During GSoC, I have used two separate repositories for the frontend and the backend. I will keep both of them because I’m referencing PRs from them (as PRs are easier to link than lengthy lists of commits).
However, this is the repository regrouping these two parts and this one will be moved to matrix-org for the continuation of this project.

🔗Complete the implementation of the CS API backend

During the application period, I wrote a prototype for this project. This prototype implemented some requests to the CS API (like /login, /logout or /sync) but there were more requests to implement in order to be able to fully use this API:

In order for the application to automatically join (and leave at the end) a room if the provided account hasn’t already joined it, I implemented the requests to /joined_rooms, /join and /leave.
The request /messages has been implemented to allow the application to fetch previous messages.
For retrieving in real-time new events, I used the field from in the /sync request.

I also did a lot of clean up in the source code from the prototype during this task. You can have more details in this PR.

🔗Implement the first UI to interact with the DAG

First of all, a lot of work had to be made in order to properly update the displayed DAG when adding new events to it. At this point, I previously used the setData method of the Network object of the visjs library (which is used for displaying the graph and interacting with it) each time a node was added, but it was resetting the display each time it was called.
The proper solution was to progressively add nodes and edges to the DataSet object passed to the constructor of the network (see the documentation of DataSet and Network for more details).

The DAG has been set to be displayed vertically, the events with the same depth are at the same level, the deepest events are at the bottom. The events which origin is the HS on which we are making the observation are in green, those which are coming from other servers are in orange. Here is a picture of what it looks like: Events display

In the graph, there is a special node just after the earliest event which allows us to ask the application to load more events. Here is what it looks like: More Events button

When you double click on the node of an event, there is a text area on the right which displays its complete JSON body, like this: JSON body display

I’ve also implemented the possibility to choose which particular fields of the event can be directly displayed in the labels of the nodes of the displayed graph: Fields selection

🔗Synapse PostgreSQL backend

Next, I implemented a backend for retrieving events from the PostgreSQL database of a Synapse HS. It is a small HTTP server which receives requests from the frontend application and then makes queries to the Synapse database to get the requested events.
You can find details about the API for using this backend in this readme, in the “HTTP REST API” section.
You can find more details about this initial implementation: here, here, here (my mentor helped me on this one, thanks to him), and here.
I’ve added the support of this backend in the frontend application, as well as a way to choose which backend to use (between this one and the CS API) in this PR.

🔗Multiple views

I implemented the ability to observe the same DAG of a room from multiple HS’s. This is done with “views”.

View selection

In the picture above, you can see that there is a drop down menu from which you can select the view. The fields under this line are used to control the selected view: indicate where it will be connecting, for which room (you could as well observe a different room in a different view), etc…
By default, there is only one view but you can add as many as you want by clicking “Add a view”.
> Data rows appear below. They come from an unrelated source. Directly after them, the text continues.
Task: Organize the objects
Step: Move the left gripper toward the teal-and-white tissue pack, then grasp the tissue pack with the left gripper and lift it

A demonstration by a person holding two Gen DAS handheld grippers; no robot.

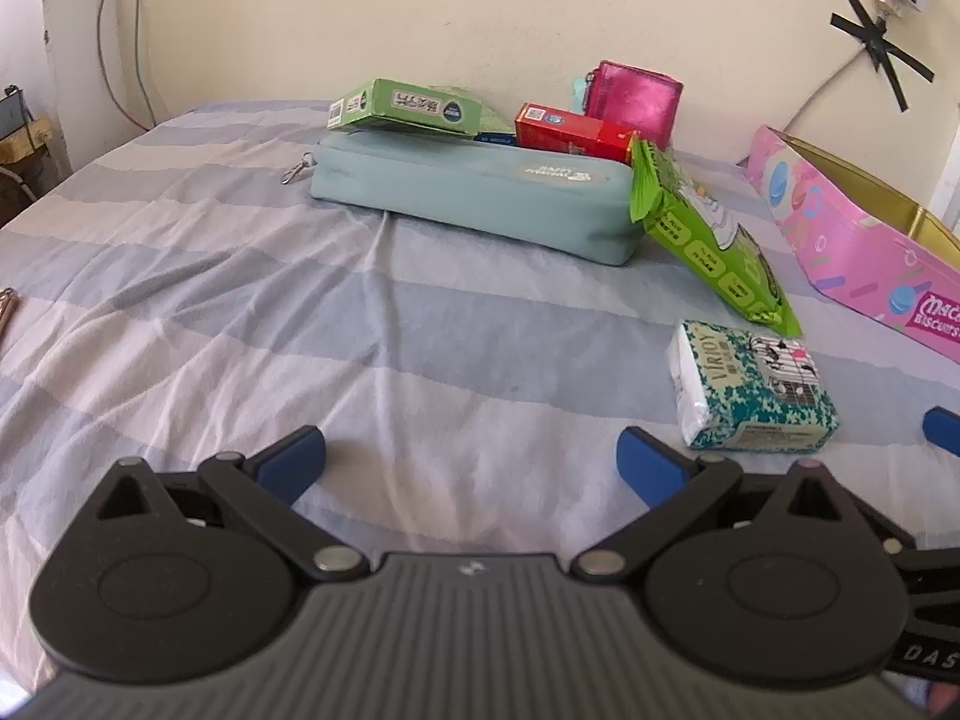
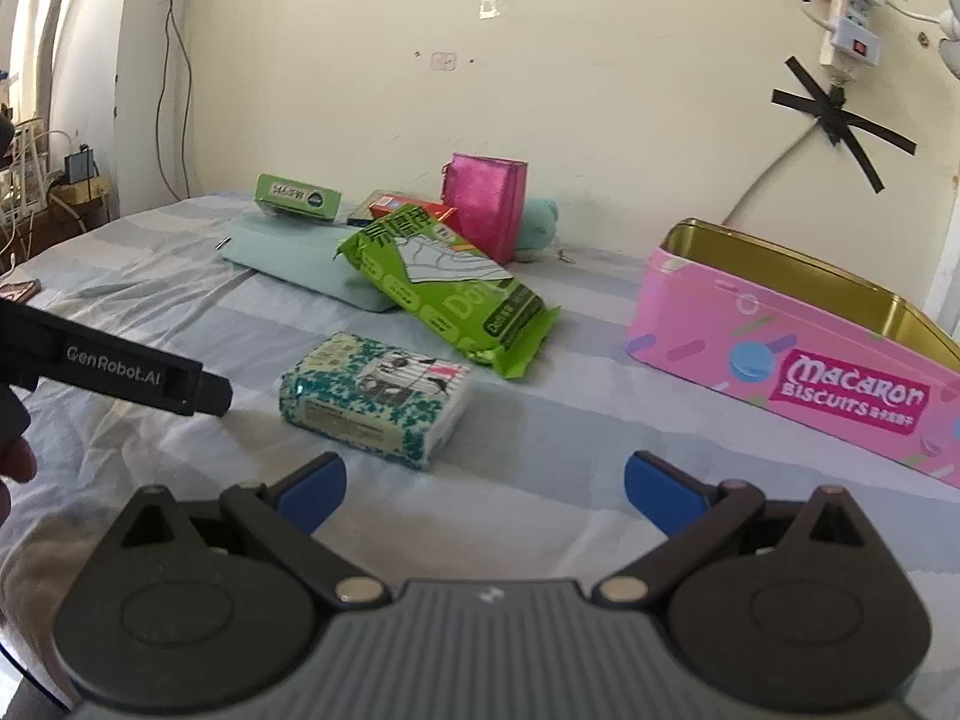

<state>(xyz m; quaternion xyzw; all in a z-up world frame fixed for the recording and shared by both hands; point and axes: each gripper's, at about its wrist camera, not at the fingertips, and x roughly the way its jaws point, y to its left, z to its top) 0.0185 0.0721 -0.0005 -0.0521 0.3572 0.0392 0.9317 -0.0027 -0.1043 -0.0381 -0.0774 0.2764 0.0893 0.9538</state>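
Observation:
A teal-patterned tissue pack [image 1: 753, 387] [image 2: 375, 399] lies on the striped bedsheet, just ahead and right of my open left gripper [image 1: 471, 468]. My right gripper [image 2: 485, 495] is open too, with the pack ahead of its left finger. Behind it a green snack bag [image 1: 714, 240] [image 2: 447, 291] leans on a pale blue pouch [image 1: 474, 198] [image 2: 300, 261]. On the pouch rests a green box [image 1: 405, 108] [image 2: 298, 197], beside a red box [image 1: 573, 131] [image 2: 414, 208] and a pink wallet [image 1: 636, 99] [image 2: 489, 204]. An open pink biscuit tin [image 1: 858, 246] [image 2: 786, 348] stands at the right.
The striped bedsheet [image 1: 240, 300] [image 2: 570, 420] is wrinkled at the left. A wall with cables and a taped power strip [image 2: 852, 18] closes off the back. A teal plush toy [image 2: 540, 228] sits behind the wallet. The left gripper's black body [image 2: 120, 363] reaches in from the left.

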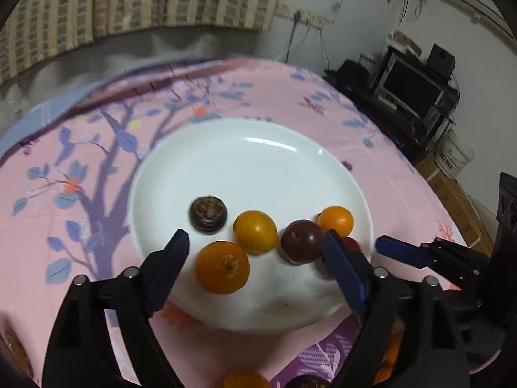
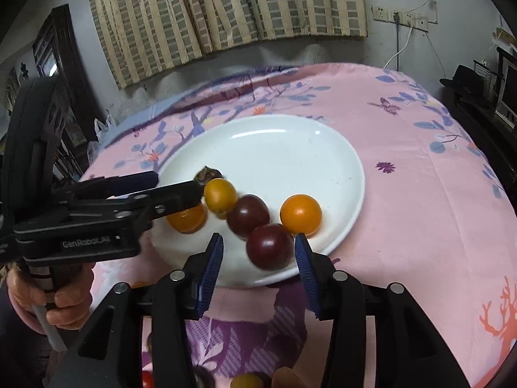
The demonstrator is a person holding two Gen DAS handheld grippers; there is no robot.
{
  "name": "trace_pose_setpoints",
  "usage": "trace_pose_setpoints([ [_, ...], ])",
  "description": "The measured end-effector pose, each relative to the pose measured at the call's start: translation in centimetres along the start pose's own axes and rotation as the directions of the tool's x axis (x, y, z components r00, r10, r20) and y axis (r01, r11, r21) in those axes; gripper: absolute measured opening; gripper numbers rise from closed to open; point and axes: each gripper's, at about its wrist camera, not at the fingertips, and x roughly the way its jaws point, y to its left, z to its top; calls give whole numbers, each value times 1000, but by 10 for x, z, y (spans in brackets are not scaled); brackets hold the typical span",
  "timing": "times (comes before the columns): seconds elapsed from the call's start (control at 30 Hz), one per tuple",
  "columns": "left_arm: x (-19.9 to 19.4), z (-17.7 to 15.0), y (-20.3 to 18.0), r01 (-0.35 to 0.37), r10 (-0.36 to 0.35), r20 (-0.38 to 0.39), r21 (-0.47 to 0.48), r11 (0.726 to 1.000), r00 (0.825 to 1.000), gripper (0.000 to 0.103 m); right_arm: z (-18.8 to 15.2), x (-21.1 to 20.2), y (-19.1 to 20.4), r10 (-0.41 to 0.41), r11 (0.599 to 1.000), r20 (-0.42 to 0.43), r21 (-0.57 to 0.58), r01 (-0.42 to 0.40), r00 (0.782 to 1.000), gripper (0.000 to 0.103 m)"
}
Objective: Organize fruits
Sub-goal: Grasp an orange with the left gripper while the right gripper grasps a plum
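A white plate (image 1: pixel 258 161) (image 2: pixel 290 148) on the pink cloth holds several fruits. In the left wrist view: a dark brown ridged fruit (image 1: pixel 208 214), a yellow-orange fruit (image 1: pixel 255 232), an orange (image 1: pixel 222 267), a dark plum (image 1: pixel 301 242) and another orange fruit (image 1: pixel 336 221). My left gripper (image 1: pixel 255 252) is open, its fingers on either side of the orange and the plum. My right gripper (image 2: pixel 258 252) is open over the plate's near rim, around a dark plum (image 2: pixel 269 246). A second plum (image 2: pixel 248 215) and orange fruits (image 2: pixel 300 214) (image 2: pixel 219 194) lie behind it.
More fruits lie off the plate at the near edge (image 1: pixel 245 380) (image 2: pixel 247 381). A striped curtain (image 2: pixel 226 9) hangs behind the table. A dark shelf with a monitor (image 1: pixel 410 87) stands at the right. The right gripper shows in the left wrist view (image 1: pixel 404 252).
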Motion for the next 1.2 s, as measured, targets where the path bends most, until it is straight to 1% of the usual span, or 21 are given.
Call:
trace_pose_setpoints([
  [0.03,-7,-2,0,-3,3,4,9,1000,1000,86,-4,-14,0,7,1000,26,2,-8,1000,51],
  [0.07,-19,-9,1,-8,8,8,16,1000,1000,90,-8,-25,0,10,1000,42,0,-10,999,53],
  [0.1,-27,-15,2,-10,10,17,17,1000,1000,92,-16,-40,2,9,1000,62,-4,-9,998,53],
  [0.13,-37,-23,4,-19,18,27,16,1000,999,93,-22,-48,3,9,1000,73,-5,-8,997,54],
  [0.2,-53,-43,7,-45,44,42,15,999,998,95,-46,-72,6,18,1000,100,-1,-18,995,56],
  [0.3,-68,-73,12,-65,65,41,14,998,997,95,-87,-98,11,32,999,125,6,-33,992,56],
  [0.33,-71,-81,14,-71,70,39,13,997,997,95,-104,-106,11,9,1000,135,12,-11,991,56],
  [0.43,-79,-100,16,-71,71,29,15,997,997,95,-137,-121,7,-68,997,137,39,63,988,56],
  [0.47,-82,-106,17,-62,61,29,14,998,998,95,-150,-126,4,-93,995,122,53,87,988,56],
  [0.57,-88,-117,16,-47,47,31,21,999,998,95,-170,-131,2,-125,991,80,59,120,989,56],
  [0.67,-91,-125,11,-42,41,26,42,998,999,95,-182,-132,2,-170,985,66,41,168,983,56],
  [0.77,-95,-133,8,-41,40,26,52,998,999,95,-186,-129,-5,-218,975,47,54,215,975,55],
  [0.8,-96,-135,9,-39,38,25,51,998,999,95,-185,-128,-9,-242,969,43,62,239,969,54],
  [0.83,-97,-136,10,-38,37,25,49,998,999,95,-184,-128,-13,-260,964,37,76,256,965,49],
  [0.87,-98,-138,12,-39,38,24,44,998,999,95,-183,-127,-18,-262,962,33,89,258,964,46],
  [0.93,-99,-138,15,-36,35,22,30,999,999,95,-182,-123,-28,-263,959,15,115,260,965,41],
  [1.0,-99,-139,20,-24,24,16,8,1000,1000,95,-180,-117,-37,-257,958,-16,129,257,966,40],
  [1.1,-100,-139,23,-19,20,16,-7,1000,1000,95,-177,-112,-42,-210,968,-36,135,213,977,39],
  [1.2,-100,-139,24,-22,22,21,-3,1000,1000,95,-171,-106,-45,-170,974,-53,140,176,984,39],
])
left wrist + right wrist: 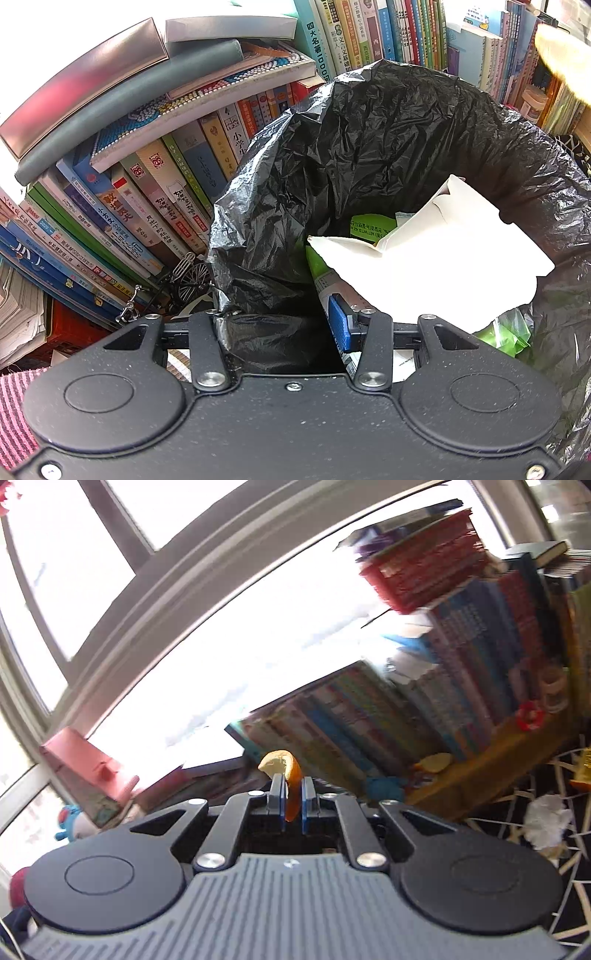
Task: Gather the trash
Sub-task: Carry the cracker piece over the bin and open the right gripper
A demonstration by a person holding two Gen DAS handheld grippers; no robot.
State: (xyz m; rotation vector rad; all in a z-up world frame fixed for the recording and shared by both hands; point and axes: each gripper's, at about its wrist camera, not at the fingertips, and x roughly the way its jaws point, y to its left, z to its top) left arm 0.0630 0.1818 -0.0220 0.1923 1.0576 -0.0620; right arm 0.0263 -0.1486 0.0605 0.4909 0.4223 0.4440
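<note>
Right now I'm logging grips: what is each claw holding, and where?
Right claw: orange peel, pinched at its lower end. Left claw: black trash bag, gripped at its rim.

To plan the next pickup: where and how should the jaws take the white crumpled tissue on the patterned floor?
Grip the tissue across its raised, crumpled middle, coming from above with open jaws. It lies loose and low on the floor, with no firm edge to catch from the side, and its soft folds should pinch together easily.

You're in a home study or bedroom corner. Rows of children's books point(155, 206) crowd a wooden shelf point(491, 764) beside a bright window point(110, 572), with a plush toy point(72, 823) nearby.
</note>
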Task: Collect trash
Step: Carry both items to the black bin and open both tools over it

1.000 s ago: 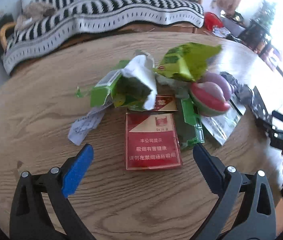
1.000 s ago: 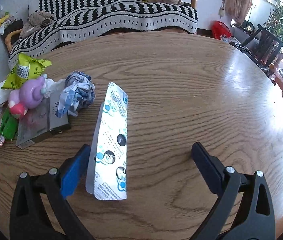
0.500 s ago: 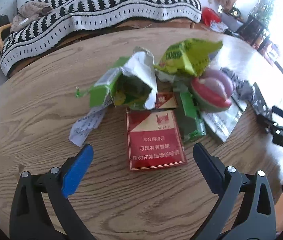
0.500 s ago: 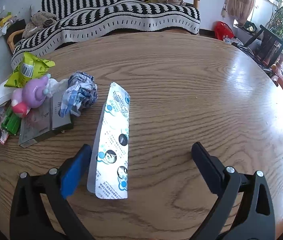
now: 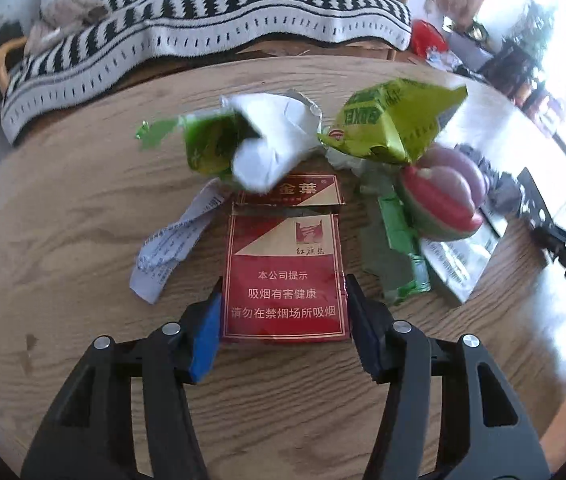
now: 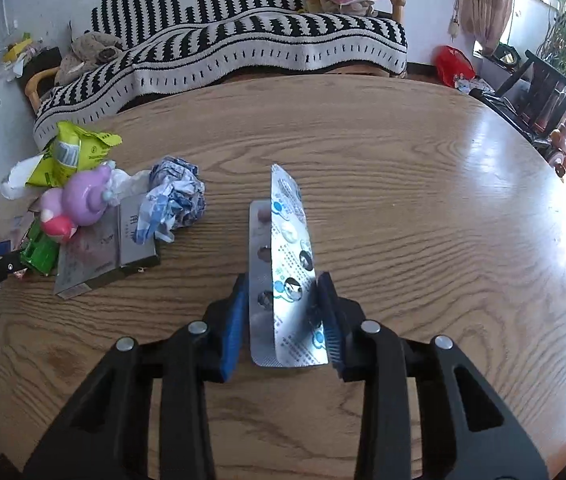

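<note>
My left gripper [image 5: 283, 316] is shut on a flattened red cigarette pack [image 5: 283, 280] lying on the round wooden table [image 5: 63, 220]; both pads press its side edges. My right gripper [image 6: 283, 312] is shut on a silver pill blister strip [image 6: 287, 272], which has folded upward between the pads. Behind the pack lie a torn green-and-white carton [image 5: 243, 148], a yellow-green snack bag [image 5: 395, 124], a paper receipt [image 5: 175, 244], a green wrapper [image 5: 399, 252] and a pink-purple toy [image 5: 443, 196].
In the right wrist view the trash pile sits at the left with a crumpled blue-white paper [image 6: 175, 200] and a flat grey box [image 6: 123, 248]. A striped-blanket sofa [image 6: 243, 40] stands beyond the table. Chairs [image 6: 543, 92] stand at the right.
Both grippers have moved forward and closed: the left on the red cigarette pack, the right on the blister strip, which has buckled upward.
</note>
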A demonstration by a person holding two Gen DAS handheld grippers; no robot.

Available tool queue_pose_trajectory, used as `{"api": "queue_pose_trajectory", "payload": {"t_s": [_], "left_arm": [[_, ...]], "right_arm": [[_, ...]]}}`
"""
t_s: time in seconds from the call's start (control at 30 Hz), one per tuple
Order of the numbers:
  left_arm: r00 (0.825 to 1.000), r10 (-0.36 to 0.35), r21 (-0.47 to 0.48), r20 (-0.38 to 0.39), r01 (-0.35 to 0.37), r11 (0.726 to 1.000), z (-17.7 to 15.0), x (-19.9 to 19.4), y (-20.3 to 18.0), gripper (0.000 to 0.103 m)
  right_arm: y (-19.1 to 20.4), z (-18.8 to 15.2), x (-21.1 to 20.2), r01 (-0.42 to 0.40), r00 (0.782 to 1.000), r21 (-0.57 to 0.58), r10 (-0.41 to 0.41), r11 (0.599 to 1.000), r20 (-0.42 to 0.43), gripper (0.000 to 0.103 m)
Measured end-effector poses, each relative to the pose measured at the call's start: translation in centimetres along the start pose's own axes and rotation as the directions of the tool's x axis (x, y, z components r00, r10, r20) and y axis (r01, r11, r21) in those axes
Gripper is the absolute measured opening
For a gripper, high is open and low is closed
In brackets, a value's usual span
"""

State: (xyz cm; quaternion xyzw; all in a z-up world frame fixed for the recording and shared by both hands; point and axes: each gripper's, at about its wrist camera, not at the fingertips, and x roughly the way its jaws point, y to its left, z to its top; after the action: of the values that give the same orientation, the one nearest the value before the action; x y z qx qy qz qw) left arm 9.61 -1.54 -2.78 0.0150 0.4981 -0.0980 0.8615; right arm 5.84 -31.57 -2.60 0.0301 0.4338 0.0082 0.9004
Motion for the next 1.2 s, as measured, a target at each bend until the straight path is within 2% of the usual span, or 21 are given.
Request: {"api": "queue_pose_trajectory", "payload": {"t_s": [0.2,0.67,0.87,0.97,1.07,1.2], "left_arm": [[1.0,0.003,-0.031,0.028,-0.003,1.0,-0.1,-2.4,-0.2,0.055],[0.989,0.038,-0.004,0.143,-0.038,0.999,-2.6,-12.7,-3.3,0.055],[0.987,-0.032,0.034,0.159,0.027,0.999,-4.5,-16.6,-7.1,0.055],[0.982,-0.101,0.087,0.159,0.088,0.992,-6.2,-18.2,-10.7,0.055],[0.975,-0.169,0.152,0.147,0.147,0.977,-8.0,-18.9,-15.0,0.055],[0.96,-0.267,0.219,0.083,0.244,0.945,-11.0,-18.4,-21.4,0.055]], "right_arm": [[-1.0,0.0,-2.6,0.001,0.999,0.023,-0.002,1.0,0.042,0.034],[-1.1,-1.5,-10.2,-0.047,0.99,0.04,0.041,0.998,0.132,0.035],[-2.3,-2.7,-14.6,-0.056,0.983,0.051,0.046,0.997,0.179,0.035],[-3.8,-4.0,-17.6,-0.063,0.978,0.067,0.048,0.996,0.203,0.035],[-5.8,-5.7,-20.4,-0.066,0.975,0.094,0.044,0.993,0.218,0.035],[-9.4,-8.9,-23.7,-0.076,0.974,0.14,0.044,0.987,0.221,0.035]]}}
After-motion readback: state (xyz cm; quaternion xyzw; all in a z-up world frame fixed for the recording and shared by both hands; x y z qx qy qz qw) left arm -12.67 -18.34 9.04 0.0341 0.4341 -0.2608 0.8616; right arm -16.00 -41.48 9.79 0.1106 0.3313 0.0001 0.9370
All the DAGs from the different views are displayed side-by-side within the same canvas, like this: Multiple DAGs

You can have a look at the details of the implementation in this PR.

🔗Add Federation API support

The next major task I had to do was the implementation of a backend for retrieving events via the Federation API. I thought a lot about the possible options for the location of this backend and I decided to extend the web server created for the PostgreSQL Synapse backend, so that we could launch it in a “postgres mode” or “federation mode”. But the backend would offer the same HTTP API in both modes.

The backend uses the Federation API in the following way:

Before being able to retrieve events from a certain room, the backend must join it with /make_join and /send_join requests, it creates an “imaginary user” in this room. The join event created during this process will be the one returned by the endpoint /deepest.
To get earlier events, the backend uses /backfill requests.
In order to get new events, the backend listens for pushed events from other HS’s with the /send request.
When the observation is done, the backend makes the “imaginary user” leave the room by sending /make_leave and /send_leave requests.

The full details of the implementation are in this PR. My mentor also helped me get the usage of the Futures right thanks to this PR.
There has been a small modification in the frontend too, because of the addition of the /stop endpoint in the backend’s HTTP API, these modifications are in this PR.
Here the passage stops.